What you need to do >>
When you return the lines below, go from the first through the line with "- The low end", keep them exact, and leave out every picture.

Entries taken from a collection

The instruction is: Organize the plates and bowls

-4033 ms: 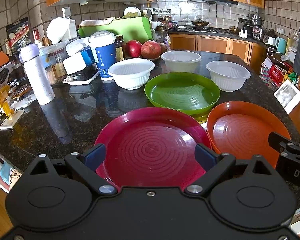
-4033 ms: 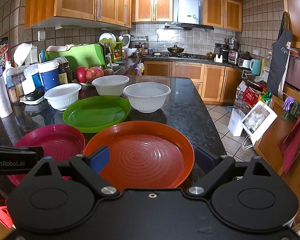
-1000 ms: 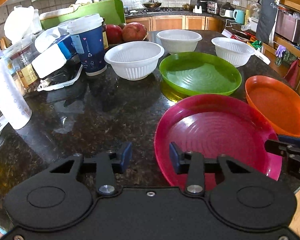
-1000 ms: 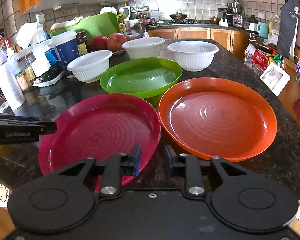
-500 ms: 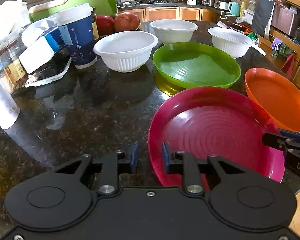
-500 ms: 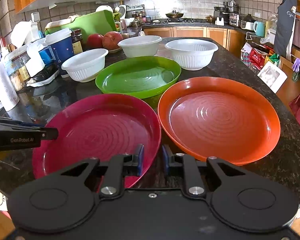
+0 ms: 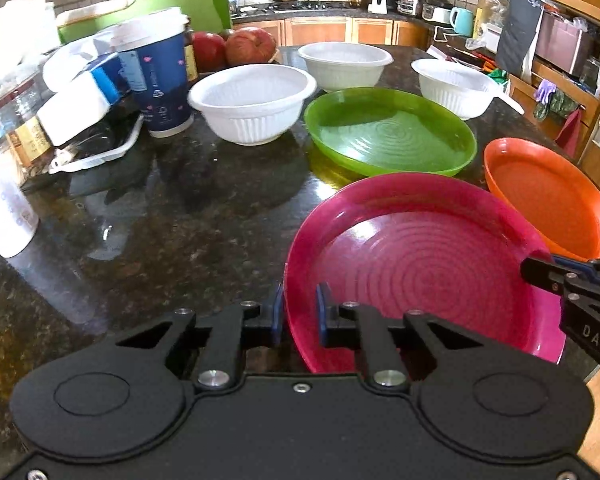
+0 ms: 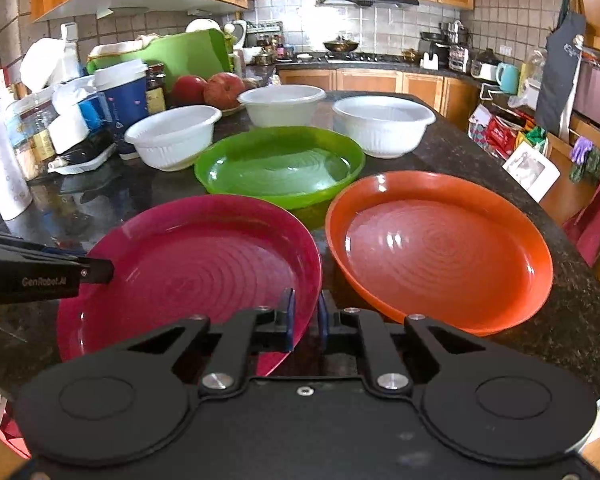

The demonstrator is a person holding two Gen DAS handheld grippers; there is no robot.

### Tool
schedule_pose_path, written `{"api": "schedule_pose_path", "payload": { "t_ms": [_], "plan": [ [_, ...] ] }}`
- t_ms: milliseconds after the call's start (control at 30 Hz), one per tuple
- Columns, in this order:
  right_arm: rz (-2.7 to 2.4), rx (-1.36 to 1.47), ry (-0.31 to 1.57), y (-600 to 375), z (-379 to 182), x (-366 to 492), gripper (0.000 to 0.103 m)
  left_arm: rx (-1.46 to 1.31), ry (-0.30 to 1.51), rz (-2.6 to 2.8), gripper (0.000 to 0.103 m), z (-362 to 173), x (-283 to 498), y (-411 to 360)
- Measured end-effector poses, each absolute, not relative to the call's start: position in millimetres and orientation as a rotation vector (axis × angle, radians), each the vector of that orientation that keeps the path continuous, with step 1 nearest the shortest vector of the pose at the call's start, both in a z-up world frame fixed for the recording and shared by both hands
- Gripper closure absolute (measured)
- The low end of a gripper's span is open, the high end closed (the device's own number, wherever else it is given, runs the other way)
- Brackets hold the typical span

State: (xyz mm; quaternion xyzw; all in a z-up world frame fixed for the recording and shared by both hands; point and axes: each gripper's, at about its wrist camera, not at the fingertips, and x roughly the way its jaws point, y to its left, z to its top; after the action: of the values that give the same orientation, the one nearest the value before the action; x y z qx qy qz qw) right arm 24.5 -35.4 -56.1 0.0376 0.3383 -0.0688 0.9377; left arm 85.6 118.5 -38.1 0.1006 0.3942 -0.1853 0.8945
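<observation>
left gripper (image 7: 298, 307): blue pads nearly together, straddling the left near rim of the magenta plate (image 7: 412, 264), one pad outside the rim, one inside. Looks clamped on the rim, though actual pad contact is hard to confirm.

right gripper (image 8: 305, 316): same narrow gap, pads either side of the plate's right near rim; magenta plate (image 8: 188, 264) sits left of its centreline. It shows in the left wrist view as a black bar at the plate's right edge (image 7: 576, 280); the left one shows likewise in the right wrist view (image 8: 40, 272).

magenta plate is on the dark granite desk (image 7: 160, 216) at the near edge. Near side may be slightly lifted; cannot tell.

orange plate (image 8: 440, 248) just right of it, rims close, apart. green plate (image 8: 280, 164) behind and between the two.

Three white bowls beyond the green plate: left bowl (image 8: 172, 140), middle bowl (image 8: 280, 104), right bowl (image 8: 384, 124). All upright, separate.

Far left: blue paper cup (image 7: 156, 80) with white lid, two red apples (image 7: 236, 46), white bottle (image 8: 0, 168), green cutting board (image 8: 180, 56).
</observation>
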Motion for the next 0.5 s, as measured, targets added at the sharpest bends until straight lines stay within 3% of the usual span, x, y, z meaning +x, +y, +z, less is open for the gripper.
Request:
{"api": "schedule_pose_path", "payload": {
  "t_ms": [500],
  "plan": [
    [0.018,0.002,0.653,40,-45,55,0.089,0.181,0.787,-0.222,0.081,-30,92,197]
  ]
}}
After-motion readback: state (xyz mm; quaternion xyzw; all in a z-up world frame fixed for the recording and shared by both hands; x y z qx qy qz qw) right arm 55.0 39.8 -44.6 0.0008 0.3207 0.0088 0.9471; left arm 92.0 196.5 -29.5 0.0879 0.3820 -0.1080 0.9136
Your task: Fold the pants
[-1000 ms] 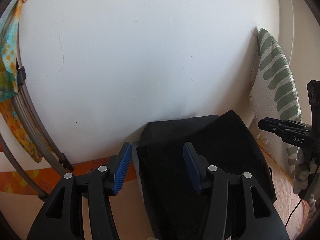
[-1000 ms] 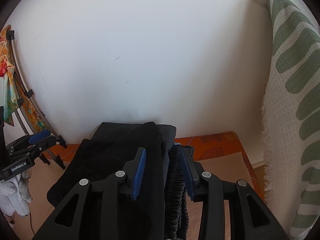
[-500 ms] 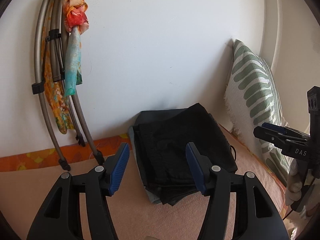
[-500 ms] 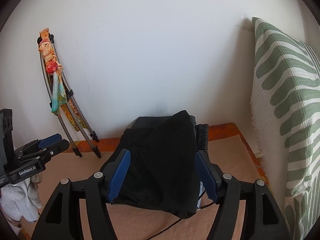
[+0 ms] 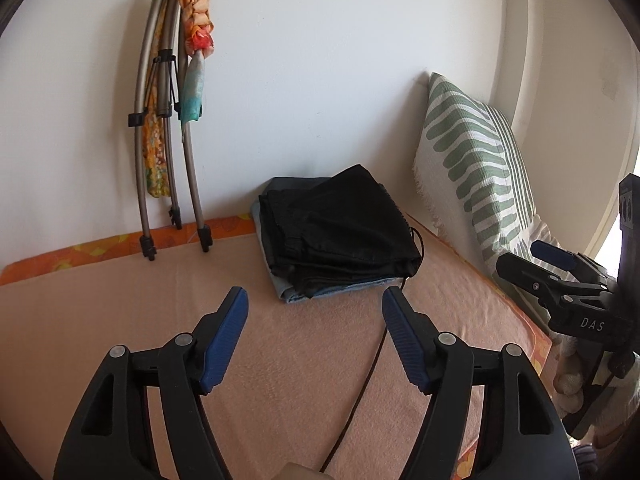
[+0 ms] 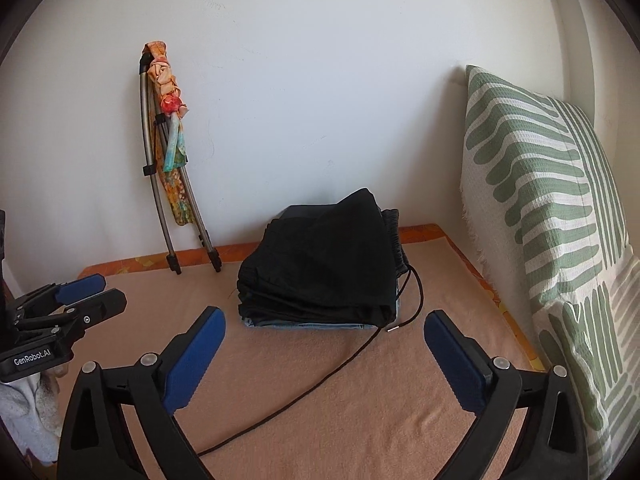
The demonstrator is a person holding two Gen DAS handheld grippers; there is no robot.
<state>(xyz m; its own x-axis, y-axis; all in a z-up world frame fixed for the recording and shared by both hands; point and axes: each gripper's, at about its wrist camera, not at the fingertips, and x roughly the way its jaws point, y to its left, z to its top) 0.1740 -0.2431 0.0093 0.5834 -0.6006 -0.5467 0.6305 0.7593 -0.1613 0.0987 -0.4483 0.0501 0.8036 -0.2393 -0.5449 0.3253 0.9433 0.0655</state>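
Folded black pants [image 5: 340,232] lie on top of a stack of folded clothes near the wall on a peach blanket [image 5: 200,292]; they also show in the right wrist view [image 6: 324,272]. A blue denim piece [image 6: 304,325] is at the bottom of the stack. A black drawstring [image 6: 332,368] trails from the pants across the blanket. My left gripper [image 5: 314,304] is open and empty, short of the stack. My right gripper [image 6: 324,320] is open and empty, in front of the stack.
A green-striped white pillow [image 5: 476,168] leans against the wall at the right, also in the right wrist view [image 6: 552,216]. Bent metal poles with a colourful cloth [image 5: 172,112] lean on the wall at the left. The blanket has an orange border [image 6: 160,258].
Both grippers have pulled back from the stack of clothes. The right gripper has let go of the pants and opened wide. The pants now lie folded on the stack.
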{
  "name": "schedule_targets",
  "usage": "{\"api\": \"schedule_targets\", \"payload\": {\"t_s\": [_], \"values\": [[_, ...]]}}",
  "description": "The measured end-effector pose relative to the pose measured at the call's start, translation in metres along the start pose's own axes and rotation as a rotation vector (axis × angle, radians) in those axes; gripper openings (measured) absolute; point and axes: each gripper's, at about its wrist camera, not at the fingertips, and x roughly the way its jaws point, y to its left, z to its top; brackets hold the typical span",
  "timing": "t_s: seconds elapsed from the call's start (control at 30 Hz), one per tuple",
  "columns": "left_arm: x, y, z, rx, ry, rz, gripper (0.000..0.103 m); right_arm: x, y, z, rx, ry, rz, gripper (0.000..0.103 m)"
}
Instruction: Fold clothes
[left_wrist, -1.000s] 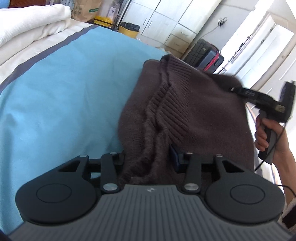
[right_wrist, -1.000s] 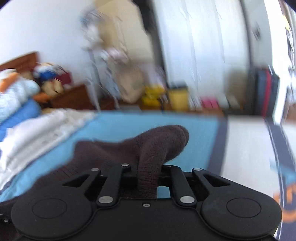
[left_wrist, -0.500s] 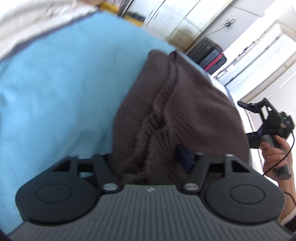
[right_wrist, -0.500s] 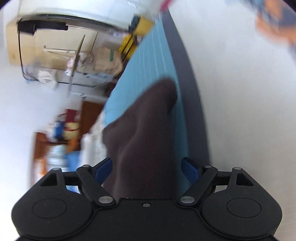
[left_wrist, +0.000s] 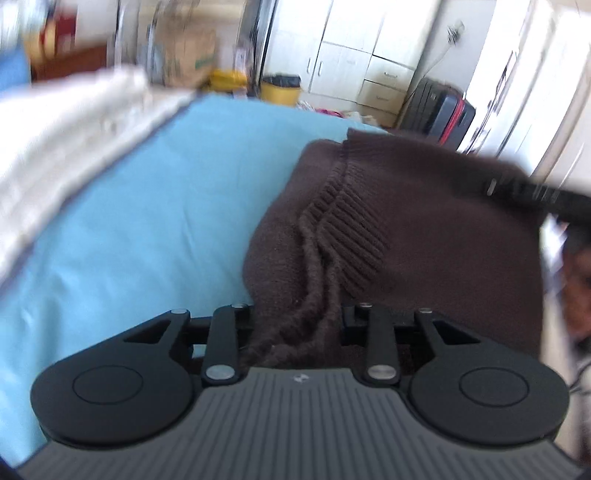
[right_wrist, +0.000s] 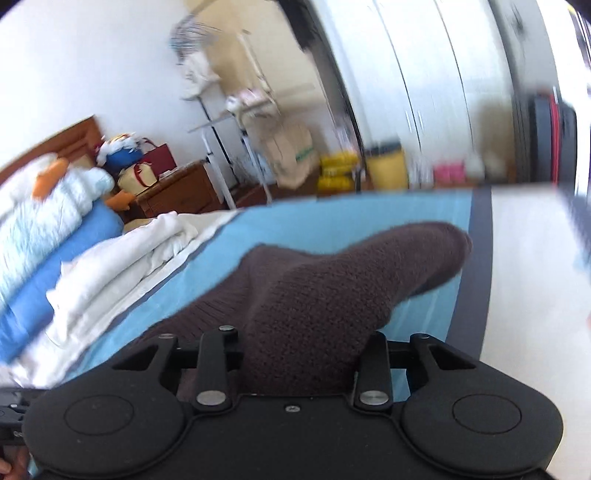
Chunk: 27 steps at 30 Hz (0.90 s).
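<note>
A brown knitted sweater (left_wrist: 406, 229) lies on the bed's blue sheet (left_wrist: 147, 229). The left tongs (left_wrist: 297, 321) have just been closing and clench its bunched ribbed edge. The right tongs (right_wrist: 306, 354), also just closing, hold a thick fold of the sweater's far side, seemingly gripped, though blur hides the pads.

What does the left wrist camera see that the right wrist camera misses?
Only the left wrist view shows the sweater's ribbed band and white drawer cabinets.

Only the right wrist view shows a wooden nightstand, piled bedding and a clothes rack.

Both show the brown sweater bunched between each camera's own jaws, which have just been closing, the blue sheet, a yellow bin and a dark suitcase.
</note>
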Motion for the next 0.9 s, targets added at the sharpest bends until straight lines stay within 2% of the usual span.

Problem solution >>
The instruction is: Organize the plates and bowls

-4033 ms: 
-4033 ms: 
-1000 ms: 
-1000 ms: 
-500 ms: 
-500 ms: 
+0 ms: 
+0 ms: 

The demonstrator is a person holding two Gen DAS handheld grippers; there is no robot.

### Tool
schedule_pose_path, written `{"api": "schedule_pose_path", "payload": { "t_ms": [_], "plan": [ [_, ...] ] }}`
- t_ms: milliseconds after the call's start (control at 30 Hz), one per tuple
- Columns, in this order:
  right_arm: rz (-2.7 to 2.4), rx (-1.36 to 1.47), ry (-0.31 to 1.57), y (-600 to 375), z (-379 to 182), x (-366 to 492), gripper (0.000 to 0.103 m)
  left_arm: rx (-1.46 to 1.31), ry (-0.30 to 1.51), rz (-2.6 to 2.8), gripper (0.000 to 0.103 m), z (-362 to 173), x (-283 to 498), y (-411 to 360)
- Measured end-effector poses, each absolute, not relative to the call's start: position in millimetres and orientation as a rotation vector (axis × angle, radians), each the vector of that orientation that keeps the path continuous, with step 1 nearest the shortest vector of the pose at the call's start, both in a z-up world frame fixed for the recording and shared by both hands
- Gripper closure absolute (measured)
- The low end of a gripper's span is open, the high end closed (the device's own number, wherever else it is given, runs the other way)

Nothing remains to be written for this exercise.